WHITE HOUSE FUMES OVER RUSSIA RELEASE OF CLOSED DOOR MEETING PHOTOS
WASHINGTON— Donald Trump’s administration was left redfaced Thursday after the Kremlin surprised it by releasing pictures of a closed-door meeting between the US president and Russia’s top diplomat.
The images—issued by the Russian state news agency TASS and published by much of the global media—showed a grinning Trump shaking hands with Sergei Lavrov and the Russian ambassador in Washington, Sergei Kislyak, during an Oval Office meeting.
That meeting was already being seen as a major diplomatic coup for the Kremlin, a red carpet welcome just months after being hit with US sanctions for meddling in the 2016 presidential election.
Veteran diplomats questioned why Trump agreed to host the Russians—a rare honor for nonheads of state, much less for those at the center of major US political scandal.
US administrations often treat Oval Office meetings as a type of currency, dangling the prospect of a high-profile sitdown to gain leverage.
But the emergence of photos compounded the perception that Russia had won a diplomatic victory and that the Trump White House was outmaneuvered.

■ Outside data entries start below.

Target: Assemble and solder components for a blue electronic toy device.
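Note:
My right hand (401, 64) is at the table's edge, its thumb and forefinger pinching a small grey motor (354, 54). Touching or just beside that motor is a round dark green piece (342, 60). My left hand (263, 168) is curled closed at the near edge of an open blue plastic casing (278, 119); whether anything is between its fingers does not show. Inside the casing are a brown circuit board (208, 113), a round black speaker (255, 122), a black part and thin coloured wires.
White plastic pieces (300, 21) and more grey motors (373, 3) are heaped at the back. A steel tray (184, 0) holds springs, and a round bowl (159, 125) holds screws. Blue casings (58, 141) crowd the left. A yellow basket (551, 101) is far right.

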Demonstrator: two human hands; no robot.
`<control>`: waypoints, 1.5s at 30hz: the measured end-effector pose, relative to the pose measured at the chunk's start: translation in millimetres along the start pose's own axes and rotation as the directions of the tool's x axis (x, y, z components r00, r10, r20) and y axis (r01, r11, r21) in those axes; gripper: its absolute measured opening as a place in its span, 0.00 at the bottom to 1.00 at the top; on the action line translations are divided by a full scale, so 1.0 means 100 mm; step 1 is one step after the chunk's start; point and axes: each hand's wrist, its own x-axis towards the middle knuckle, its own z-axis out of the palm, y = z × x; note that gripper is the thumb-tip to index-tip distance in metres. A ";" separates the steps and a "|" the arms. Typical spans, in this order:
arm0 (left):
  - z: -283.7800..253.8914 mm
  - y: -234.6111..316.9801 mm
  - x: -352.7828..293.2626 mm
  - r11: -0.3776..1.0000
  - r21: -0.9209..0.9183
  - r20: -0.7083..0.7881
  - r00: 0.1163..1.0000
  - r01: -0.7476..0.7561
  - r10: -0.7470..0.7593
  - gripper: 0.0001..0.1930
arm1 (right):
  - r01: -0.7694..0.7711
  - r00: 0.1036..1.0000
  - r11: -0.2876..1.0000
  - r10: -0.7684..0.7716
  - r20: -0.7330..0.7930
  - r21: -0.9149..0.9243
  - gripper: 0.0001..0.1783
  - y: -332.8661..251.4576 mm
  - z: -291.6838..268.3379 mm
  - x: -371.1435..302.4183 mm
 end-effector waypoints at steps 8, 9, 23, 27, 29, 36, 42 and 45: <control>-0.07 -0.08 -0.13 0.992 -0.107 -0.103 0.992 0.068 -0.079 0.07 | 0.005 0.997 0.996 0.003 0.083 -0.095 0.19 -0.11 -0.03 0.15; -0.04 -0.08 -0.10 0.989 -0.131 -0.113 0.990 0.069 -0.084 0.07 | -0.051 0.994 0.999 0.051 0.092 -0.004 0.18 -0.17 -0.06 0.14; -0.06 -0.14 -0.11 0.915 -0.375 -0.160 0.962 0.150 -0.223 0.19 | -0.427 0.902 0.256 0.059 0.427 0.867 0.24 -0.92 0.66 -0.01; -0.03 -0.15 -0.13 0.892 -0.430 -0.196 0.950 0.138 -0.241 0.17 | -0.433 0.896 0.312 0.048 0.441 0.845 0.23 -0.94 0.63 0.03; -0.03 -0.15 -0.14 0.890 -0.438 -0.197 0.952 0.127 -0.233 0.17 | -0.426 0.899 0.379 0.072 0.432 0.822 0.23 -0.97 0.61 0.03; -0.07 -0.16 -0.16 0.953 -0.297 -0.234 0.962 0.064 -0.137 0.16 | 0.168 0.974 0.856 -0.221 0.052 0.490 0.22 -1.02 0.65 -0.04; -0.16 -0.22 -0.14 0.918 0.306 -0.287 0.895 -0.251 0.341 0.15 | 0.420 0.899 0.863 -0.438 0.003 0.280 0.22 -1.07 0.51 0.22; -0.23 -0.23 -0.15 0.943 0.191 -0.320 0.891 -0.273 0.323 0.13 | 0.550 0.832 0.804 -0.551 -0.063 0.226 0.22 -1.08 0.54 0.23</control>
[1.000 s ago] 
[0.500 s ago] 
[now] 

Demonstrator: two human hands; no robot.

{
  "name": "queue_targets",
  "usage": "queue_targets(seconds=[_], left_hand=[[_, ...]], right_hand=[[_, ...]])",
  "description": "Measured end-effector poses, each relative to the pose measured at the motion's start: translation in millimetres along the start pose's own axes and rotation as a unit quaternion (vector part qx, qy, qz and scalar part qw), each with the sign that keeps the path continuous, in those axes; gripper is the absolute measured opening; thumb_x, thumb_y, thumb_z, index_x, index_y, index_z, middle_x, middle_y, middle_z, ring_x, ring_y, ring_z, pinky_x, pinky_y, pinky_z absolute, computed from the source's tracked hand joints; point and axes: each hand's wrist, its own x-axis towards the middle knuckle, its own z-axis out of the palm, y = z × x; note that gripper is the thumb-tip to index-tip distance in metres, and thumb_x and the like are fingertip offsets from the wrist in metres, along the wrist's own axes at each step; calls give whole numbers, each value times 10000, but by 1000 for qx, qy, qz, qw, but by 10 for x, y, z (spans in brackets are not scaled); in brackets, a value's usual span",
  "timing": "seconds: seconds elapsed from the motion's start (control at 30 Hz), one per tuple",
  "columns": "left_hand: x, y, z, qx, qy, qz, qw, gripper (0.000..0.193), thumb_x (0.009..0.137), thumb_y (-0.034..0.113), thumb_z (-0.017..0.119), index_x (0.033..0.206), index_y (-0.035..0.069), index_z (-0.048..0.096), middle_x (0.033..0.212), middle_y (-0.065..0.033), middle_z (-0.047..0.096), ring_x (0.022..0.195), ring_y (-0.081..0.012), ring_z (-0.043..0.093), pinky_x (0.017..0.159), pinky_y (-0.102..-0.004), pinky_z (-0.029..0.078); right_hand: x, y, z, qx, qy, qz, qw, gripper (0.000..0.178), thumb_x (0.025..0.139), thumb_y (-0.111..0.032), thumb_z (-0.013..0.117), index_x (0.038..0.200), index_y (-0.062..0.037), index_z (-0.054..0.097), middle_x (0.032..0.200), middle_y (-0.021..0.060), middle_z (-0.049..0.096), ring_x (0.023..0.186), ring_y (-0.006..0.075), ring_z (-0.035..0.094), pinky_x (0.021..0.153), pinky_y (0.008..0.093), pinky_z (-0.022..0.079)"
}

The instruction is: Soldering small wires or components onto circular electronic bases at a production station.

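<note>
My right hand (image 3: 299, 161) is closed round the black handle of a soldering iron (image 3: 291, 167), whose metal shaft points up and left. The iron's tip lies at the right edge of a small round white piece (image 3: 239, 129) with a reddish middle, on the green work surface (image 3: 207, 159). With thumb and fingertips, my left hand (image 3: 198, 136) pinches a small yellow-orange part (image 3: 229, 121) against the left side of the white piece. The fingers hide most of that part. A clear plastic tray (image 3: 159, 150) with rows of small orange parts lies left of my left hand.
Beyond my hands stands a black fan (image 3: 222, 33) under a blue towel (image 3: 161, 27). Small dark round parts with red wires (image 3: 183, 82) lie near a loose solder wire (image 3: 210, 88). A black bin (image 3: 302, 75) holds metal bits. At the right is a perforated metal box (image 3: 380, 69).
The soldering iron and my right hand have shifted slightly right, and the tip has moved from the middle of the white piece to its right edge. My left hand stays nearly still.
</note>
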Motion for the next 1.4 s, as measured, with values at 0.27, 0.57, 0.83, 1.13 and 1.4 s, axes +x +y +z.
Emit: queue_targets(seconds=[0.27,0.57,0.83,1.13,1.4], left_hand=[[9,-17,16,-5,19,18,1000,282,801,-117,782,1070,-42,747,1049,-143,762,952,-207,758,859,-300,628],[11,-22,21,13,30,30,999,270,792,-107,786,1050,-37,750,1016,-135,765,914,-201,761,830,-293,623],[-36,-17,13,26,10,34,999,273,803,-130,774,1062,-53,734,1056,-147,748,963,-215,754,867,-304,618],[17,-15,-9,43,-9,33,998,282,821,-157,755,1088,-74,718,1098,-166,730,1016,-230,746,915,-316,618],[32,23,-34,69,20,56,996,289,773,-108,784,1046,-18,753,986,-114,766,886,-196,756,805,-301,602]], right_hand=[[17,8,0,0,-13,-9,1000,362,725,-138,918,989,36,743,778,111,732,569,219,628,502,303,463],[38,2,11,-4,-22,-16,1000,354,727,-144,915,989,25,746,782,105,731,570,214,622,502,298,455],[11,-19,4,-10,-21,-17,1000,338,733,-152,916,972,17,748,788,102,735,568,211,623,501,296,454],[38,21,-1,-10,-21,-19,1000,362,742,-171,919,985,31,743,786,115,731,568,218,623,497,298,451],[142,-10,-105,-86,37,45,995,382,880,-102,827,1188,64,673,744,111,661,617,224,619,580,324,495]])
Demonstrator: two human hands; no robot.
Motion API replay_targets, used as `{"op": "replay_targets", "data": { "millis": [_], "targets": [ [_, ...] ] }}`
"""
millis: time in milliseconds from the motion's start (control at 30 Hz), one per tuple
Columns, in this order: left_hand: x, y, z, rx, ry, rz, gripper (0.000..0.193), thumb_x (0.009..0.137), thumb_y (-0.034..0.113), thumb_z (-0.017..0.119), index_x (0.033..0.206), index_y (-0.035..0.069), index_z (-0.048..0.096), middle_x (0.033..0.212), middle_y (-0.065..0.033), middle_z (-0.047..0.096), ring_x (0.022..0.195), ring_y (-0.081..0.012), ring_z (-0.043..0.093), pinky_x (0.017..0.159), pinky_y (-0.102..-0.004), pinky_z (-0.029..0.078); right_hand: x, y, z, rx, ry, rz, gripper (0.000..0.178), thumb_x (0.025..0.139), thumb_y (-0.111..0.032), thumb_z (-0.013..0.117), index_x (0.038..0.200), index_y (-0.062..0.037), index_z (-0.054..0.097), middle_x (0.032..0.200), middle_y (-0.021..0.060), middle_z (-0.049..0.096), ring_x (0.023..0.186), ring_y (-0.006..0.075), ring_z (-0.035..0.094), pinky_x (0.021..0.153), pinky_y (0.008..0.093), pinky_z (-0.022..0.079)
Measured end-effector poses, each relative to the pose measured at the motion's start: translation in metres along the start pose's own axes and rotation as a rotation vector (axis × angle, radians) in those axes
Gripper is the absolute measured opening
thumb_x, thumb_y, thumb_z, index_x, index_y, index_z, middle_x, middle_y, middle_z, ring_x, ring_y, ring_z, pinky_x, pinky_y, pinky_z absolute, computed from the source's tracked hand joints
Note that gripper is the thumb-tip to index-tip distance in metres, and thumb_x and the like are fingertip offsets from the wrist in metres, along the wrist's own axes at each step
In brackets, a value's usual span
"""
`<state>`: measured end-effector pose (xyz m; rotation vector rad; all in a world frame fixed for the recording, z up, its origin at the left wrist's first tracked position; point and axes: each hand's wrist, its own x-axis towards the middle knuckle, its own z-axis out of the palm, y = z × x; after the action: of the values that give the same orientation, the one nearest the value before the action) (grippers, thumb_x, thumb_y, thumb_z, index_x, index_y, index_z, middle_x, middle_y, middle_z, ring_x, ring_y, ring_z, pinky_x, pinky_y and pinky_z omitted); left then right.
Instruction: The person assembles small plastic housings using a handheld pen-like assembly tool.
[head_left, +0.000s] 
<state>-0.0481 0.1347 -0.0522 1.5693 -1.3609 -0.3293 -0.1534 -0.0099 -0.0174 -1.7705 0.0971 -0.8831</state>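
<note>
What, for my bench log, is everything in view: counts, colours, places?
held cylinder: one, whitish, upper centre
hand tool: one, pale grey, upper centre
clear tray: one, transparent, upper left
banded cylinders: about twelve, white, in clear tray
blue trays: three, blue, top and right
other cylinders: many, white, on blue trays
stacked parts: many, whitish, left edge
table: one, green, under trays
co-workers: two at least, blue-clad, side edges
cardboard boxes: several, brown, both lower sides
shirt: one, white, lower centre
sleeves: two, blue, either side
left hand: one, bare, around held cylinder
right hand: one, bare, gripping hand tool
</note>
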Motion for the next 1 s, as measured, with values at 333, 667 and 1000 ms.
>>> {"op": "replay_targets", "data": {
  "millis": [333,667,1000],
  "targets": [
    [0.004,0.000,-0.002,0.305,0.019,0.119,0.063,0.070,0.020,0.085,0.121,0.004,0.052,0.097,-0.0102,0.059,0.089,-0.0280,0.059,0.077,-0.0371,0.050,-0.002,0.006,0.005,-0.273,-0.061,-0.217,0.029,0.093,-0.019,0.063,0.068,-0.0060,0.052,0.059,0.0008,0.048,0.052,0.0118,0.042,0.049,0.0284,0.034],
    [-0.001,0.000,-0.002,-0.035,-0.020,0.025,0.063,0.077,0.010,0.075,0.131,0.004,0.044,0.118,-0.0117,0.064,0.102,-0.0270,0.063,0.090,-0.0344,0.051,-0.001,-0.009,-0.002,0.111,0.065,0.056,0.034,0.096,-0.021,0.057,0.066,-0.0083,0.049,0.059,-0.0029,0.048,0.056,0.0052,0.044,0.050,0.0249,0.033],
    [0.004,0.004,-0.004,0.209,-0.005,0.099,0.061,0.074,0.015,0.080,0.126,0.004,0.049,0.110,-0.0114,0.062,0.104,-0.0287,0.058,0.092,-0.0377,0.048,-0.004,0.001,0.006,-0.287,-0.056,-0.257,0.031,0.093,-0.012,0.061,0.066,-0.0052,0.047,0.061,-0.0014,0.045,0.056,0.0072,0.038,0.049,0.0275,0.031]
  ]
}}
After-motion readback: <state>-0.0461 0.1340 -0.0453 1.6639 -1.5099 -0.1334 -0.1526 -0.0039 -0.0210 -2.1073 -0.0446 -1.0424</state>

“Congrats Kollegi (colleagues) at getting these photos! Huge coup,” said former US ambassador to Moscow Michael McFaul.
Publicly, the White House put on a brave face.
Trump “should be meeting with the foreign minister,” said White House spokesperson Sarah Huckabee Sanders, lambasting critics.
“For them to try to attack him for doing his job, maybe they should spend a little more time doing their jobs and we wouldn’t have all the problems that we do,” Huckabee said.
Privately, though, White House officials seethed at what they described as a breach of trust.
Officials said Vladimir Putin had requested for the meeting, a quid-pro-quo for his recent face-to-face with Secretary of State Rex Tillerson in Moscow.
The White House was told an official Russian photographer would be present, implying the images would be for historical record and not necessarily made public.
“Our official photographer and their official photographer were present, that’s it,” said one aide shortly after the meeting.
But when the images were published across the world via state media, the White House raged that Moscow had misled them.
Two officials admitted they were not told that the images would be made public.